大正天皇の誕生日は8月31日とまだ酷暑極まる最中です。明治天皇の崩御後の大正2年に天長節の式典を行われたものの、大正天皇は真っすぐに立っていることもできないほどだったそうで、時期をずらし、10月31日に大正天皇誕生祭を行っていたそうです。(2ヶ月ずらしたのは、翌月の9月が小の月で30日のため)
1913年(大正2年)8月31日に天長節が行われたが、盛暑期に天長節の式典を斎行するのが困難との理由で、1914年(大正3年)からは2か月遅れの10月31日に天長節の式典を斎行するようになった。なお、月遅れでは9月に31日が存在しないため2か月遅れとなっている。休日としては、8月31日が天長節、10月31日が天長節祝日という名称となり、天皇誕生日に関する休日が大正期は年2回となっていた。
wikipedia:大正天皇より
大正天皇 - Wikipedia
時期をずらす特例で、大正期には8月31日と10月31日の2回が祝日となっていました。この頃もし私が小学生だったなら、単純に喜んでいた気がします。
祝日でない明確な理由は不明
年に2回も大正天皇の生誕を祝う日があったにも関わらず、現在、「大正の日」となって祝日になっていません。その理由は色々調べてみましたがどうも確固たる話を見つけられませんでした。
あくまでも推測ですが、大正天皇が病弱で実務を行えず、実質裕仁皇太子殿下(のちの昭和天皇)が摂政として日本の元首だったことから、国民の側から「大正の日」として残そうという動きが無かったからではないでしょうか。
今からでも大正の世を偲ぶ日を儲けてもいいのではないかと思います。
12月23日を祝えるのは来年が最後
今上天皇は平成31年(2019年)に退位される意向を示されており、その通りになった場合は来年の平成30年の12月23日が祝日であるのが最後になります。
今上天皇が退位された場合、その年の天皇誕生日は現皇太子殿下である徳仁親王の誕生日2月23日になりますが、徳仁親王が即位前のため、平成31年には天皇誕生日の祝日はありません。
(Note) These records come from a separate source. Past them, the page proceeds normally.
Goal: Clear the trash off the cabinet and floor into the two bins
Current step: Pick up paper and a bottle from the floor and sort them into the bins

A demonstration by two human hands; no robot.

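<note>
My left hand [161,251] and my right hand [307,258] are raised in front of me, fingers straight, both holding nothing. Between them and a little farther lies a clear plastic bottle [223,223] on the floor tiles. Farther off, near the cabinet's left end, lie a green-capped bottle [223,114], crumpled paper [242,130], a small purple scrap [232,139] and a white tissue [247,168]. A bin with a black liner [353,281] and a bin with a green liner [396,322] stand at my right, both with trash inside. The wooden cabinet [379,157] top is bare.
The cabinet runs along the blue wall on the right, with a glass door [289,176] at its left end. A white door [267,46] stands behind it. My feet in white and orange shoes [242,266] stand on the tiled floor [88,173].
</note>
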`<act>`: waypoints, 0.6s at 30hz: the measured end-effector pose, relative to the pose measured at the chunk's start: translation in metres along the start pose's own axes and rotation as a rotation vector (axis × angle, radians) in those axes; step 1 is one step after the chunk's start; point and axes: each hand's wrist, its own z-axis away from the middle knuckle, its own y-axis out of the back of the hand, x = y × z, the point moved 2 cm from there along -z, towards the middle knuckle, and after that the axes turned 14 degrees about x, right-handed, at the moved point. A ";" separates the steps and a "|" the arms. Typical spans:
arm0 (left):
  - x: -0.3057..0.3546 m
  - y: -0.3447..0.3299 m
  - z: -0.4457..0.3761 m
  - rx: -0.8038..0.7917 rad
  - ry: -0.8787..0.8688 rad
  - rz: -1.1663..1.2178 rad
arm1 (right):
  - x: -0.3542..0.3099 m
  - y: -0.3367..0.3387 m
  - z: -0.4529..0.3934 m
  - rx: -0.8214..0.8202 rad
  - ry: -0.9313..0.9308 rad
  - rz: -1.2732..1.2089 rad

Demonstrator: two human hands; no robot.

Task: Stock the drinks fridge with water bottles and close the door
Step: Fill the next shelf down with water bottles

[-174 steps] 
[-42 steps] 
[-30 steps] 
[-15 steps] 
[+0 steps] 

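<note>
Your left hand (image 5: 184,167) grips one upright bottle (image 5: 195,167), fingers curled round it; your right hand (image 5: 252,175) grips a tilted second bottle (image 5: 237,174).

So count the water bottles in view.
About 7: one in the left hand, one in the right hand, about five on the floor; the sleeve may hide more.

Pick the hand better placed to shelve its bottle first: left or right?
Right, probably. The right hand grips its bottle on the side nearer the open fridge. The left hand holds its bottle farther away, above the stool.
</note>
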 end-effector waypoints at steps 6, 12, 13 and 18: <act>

天皇誕生日には、皇居において一般参賀が行われます。今上天皇のお祝いをしたい方は来年が最後の機会となりますから、関東やお近くにお住まいの方は皇居に行かれるのも良いでしょう。
令和のはじまり
現在の上皇陛下が譲位されたために「平成」の世は終わり、徳仁皇太子殿下が今上陛下になって「令和」の世になりました。以降の天皇誕生日は、2月23日になりました。
最後にひとこと
天皇の生誕した日を祝える天皇誕生日は日本独自の祝日です。天皇の歴史は日本の歴史。その長さと重みについて振り返り、お祝いしたいですね。